#### About this task
An exact copy of every entry is the answer here, with no pictures.

[Stored data entries]
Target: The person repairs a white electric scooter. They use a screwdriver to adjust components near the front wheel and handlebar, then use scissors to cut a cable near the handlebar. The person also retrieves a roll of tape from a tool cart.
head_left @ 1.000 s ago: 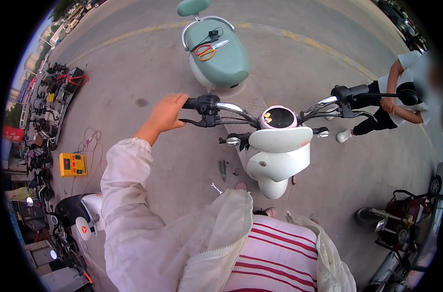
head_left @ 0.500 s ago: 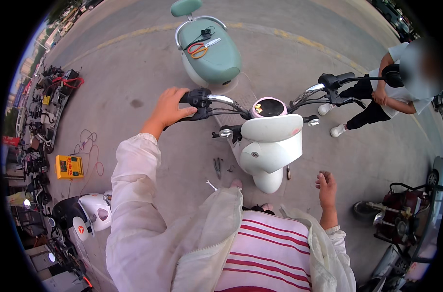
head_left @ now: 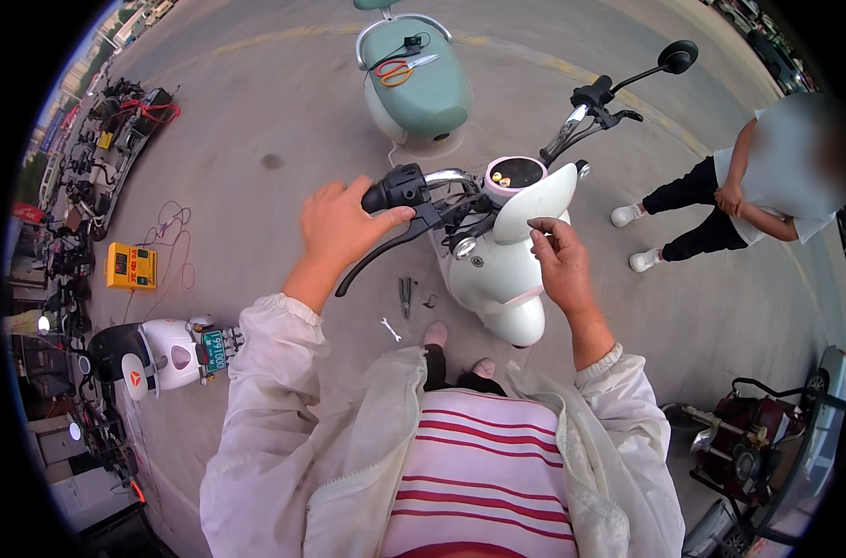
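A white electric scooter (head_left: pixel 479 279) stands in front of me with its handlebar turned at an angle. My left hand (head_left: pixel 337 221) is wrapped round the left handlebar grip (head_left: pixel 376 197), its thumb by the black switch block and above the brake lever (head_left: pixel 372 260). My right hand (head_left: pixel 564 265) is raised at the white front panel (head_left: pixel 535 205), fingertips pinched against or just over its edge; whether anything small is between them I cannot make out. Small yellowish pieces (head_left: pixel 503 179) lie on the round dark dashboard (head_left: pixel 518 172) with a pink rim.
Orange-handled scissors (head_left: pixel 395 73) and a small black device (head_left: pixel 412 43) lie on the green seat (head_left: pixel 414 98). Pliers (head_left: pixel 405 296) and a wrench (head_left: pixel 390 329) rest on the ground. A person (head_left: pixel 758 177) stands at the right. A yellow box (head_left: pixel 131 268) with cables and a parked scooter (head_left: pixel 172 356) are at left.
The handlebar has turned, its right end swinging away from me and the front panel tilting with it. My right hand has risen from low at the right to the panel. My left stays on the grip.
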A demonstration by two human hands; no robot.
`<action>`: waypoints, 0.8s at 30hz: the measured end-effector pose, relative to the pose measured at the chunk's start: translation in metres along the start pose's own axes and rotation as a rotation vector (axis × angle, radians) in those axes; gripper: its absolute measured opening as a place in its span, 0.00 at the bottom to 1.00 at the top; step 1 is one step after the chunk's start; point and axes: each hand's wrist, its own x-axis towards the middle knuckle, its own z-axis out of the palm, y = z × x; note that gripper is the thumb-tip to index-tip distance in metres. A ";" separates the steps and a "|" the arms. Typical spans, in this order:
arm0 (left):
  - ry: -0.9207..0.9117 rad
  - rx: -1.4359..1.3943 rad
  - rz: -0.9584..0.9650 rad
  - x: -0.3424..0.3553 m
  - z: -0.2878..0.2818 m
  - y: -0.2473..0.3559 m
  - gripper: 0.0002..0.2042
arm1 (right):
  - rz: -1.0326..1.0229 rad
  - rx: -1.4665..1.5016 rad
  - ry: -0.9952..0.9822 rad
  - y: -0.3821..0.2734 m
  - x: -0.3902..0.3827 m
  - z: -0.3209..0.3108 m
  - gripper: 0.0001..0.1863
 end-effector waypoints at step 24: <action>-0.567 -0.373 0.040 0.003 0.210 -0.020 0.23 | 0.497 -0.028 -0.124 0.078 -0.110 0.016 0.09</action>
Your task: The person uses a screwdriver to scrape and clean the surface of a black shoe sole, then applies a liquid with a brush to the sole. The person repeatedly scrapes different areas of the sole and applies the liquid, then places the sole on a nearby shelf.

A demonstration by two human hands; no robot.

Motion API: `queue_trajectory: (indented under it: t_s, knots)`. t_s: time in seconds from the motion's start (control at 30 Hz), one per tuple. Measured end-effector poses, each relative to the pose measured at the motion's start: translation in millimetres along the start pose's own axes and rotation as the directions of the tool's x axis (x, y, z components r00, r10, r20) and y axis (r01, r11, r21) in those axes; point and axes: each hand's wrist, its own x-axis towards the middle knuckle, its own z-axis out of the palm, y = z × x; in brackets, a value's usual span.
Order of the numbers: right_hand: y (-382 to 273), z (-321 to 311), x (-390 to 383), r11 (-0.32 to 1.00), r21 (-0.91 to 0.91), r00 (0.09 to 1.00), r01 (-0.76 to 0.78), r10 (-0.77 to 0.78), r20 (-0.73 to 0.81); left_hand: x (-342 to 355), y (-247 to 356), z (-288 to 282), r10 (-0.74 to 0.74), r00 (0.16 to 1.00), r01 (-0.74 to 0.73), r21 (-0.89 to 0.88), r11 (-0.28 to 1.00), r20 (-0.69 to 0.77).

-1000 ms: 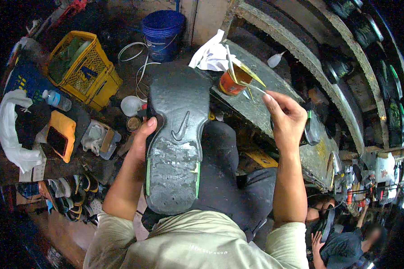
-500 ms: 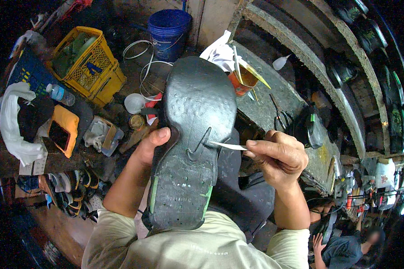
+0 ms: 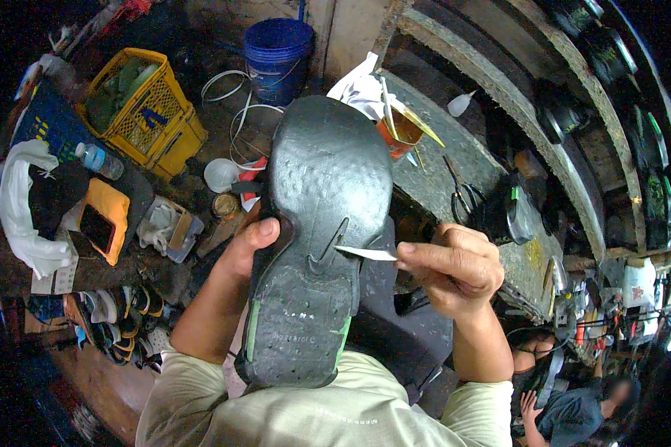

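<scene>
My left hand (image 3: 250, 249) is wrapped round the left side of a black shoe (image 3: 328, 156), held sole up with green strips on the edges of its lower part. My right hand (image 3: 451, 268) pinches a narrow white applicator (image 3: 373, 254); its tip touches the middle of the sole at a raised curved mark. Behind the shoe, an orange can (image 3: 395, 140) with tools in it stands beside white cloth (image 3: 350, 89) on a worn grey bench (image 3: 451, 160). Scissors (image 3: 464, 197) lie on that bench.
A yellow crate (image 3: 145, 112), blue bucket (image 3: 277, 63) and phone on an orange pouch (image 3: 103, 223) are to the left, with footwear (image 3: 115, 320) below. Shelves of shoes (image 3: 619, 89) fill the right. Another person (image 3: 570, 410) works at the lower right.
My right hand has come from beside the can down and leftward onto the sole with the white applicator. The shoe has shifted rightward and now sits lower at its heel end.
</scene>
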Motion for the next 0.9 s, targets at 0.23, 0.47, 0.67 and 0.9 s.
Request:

#### Response to the exercise
Target: The person repairs a white electric scooter. They use a screwdriver to adjust components near the front wheel and handlebar, then use scissors to cut a cable near the handlebar. The person also retrieves a roll of tape from a tool cart.
head_left @ 1.000 s ago: 
head_left @ 0.500 s ago: 
head_left @ now: 
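A white electric scooter (head_left: pixel 479 279) stands in front of me with its handlebar turned at an angle. My left hand (head_left: pixel 337 221) is wrapped round the left handlebar grip (head_left: pixel 376 197), its thumb by the black switch block and above the brake lever (head_left: pixel 372 260). My right hand (head_left: pixel 564 265) is raised at the white front panel (head_left: pixel 535 205), fingertips pinched against or just over its edge; whether anything small is between them I cannot make out. Small yellowish pieces (head_left: pixel 503 179) lie on the round dark dashboard (head_left: pixel 518 172) with a pink rim.
Orange-handled scissors (head_left: pixel 395 73) and a small black device (head_left: pixel 412 43) lie on the green seat (head_left: pixel 414 98). Pliers (head_left: pixel 405 296) and a wrench (head_left: pixel 390 329) rest on the ground. A person (head_left: pixel 758 177) stands at the right. A yellow box (head_left: pixel 131 268) with cables and a parked scooter (head_left: pixel 172 356) are at left.
The handlebar has turned, its right end swinging away from me and the front panel tilting with it. My right hand has risen from low at the right to the panel. My left stays on the grip.
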A demonstration by two human hands; no robot.
`<action>`: waypoints, 0.8s at 30hz: the measured end-effector pose, relative to the pose measured at the chunk's start: translation in metres along the start pose's own axes and rotation as a rotation vector (axis × angle, radians) in those axes; gripper: its absolute measured opening as a place in its span, 0.00 at the bottom to 1.00 at the top; step 1 is one step after the chunk's start; point and axes: each hand's wrist, its own x-axis towards the middle knuckle, its own z-axis out of the palm, y = z × x; note that gripper is the thumb-tip to index-tip distance in metres. A ";" separates the steps and a "|" the arms. Typical spans, in this order:
arm0 (left):
  - ry: -0.9207..0.9117 rad
  - rx: -1.4359..1.3943 rad
  - rz: -0.9584..0.9650 rad
  - x: -0.3424..0.3553 m
  - z: -0.2878..0.2818 m
  - y: -0.2473..0.3559 m
  - gripper: 0.0002..0.2042
arm1 (right):
  - rz: -1.0326..1.0229 rad
  - rx: -1.4665..1.5016 rad
  - ry: -0.9952..0.9822 rad
  - y: -0.3821..0.2734 m
  - x: -0.3902..0.3827 m
  - z: -0.3209..0.3108 m
  - gripper: 0.0001..0.1863
 end-effector waypoints at step 24: <action>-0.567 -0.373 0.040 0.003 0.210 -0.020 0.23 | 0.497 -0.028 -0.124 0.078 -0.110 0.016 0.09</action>
Your task: The person uses a screwdriver to scrape and clean the surface of a black shoe sole, then applies a liquid with a brush to the sole. The person repeatedly scrapes different areas of the sole and applies the liquid, then places the sole on a nearby shelf.

A demonstration by two human hands; no robot.

Motion API: `queue_trajectory: (indented under it: t_s, knots)`. t_s: time in seconds from the motion's start (control at 30 Hz), one per tuple. Measured end-effector poses, each relative to the pose measured at the motion's start: translation in millimetres along the start pose's own axes and rotation as the directions of the tool's x axis (x, y, z components r00, r10, r20) and y axis (r01, r11, r21) in those axes; point and axes: each hand's wrist, its own x-axis towards the middle knuckle, its own z-axis out of the palm, y = z × x; in brackets, a value's usual span.
Order of the numbers: right_hand: y (-382 to 273), z (-321 to 311), x (-390 to 383), r11 (-0.32 to 1.00), r21 (-0.91 to 0.91), r00 (0.09 to 1.00), r01 (-0.76 to 0.78), r10 (-0.77 to 0.78), r20 (-0.73 to 0.81); left_hand: x (-342 to 355), y (-247 to 356), z (-288 to 282), r10 (-0.74 to 0.74), r00 (0.16 to 1.00), r01 (-0.74 to 0.73), r21 (-0.89 to 0.88), r11 (-0.28 to 1.00), r20 (-0.69 to 0.77).

-1000 ms: 
-500 ms: 
+0 ms: 

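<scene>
My left hand (image 3: 250, 249) is wrapped round the left side of a black shoe (image 3: 328, 156), held sole up with green strips on the edges of its lower part. My right hand (image 3: 451, 268) pinches a narrow white applicator (image 3: 373, 254); its tip touches the middle of the sole at a raised curved mark. Behind the shoe, an orange can (image 3: 395, 140) with tools in it stands beside white cloth (image 3: 350, 89) on a worn grey bench (image 3: 451, 160). Scissors (image 3: 464, 197) lie on that bench.
A yellow crate (image 3: 145, 112), blue bucket (image 3: 277, 63) and phone on an orange pouch (image 3: 103, 223) are to the left, with footwear (image 3: 115, 320) below. Shelves of shoes (image 3: 619, 89) fill the right. Another person (image 3: 570, 410) works at the lower right.
My right hand has come from beside the can down and leftward onto the sole with the white applicator. The shoe has shifted rightward and now sits lower at its heel end.
</scene>
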Motion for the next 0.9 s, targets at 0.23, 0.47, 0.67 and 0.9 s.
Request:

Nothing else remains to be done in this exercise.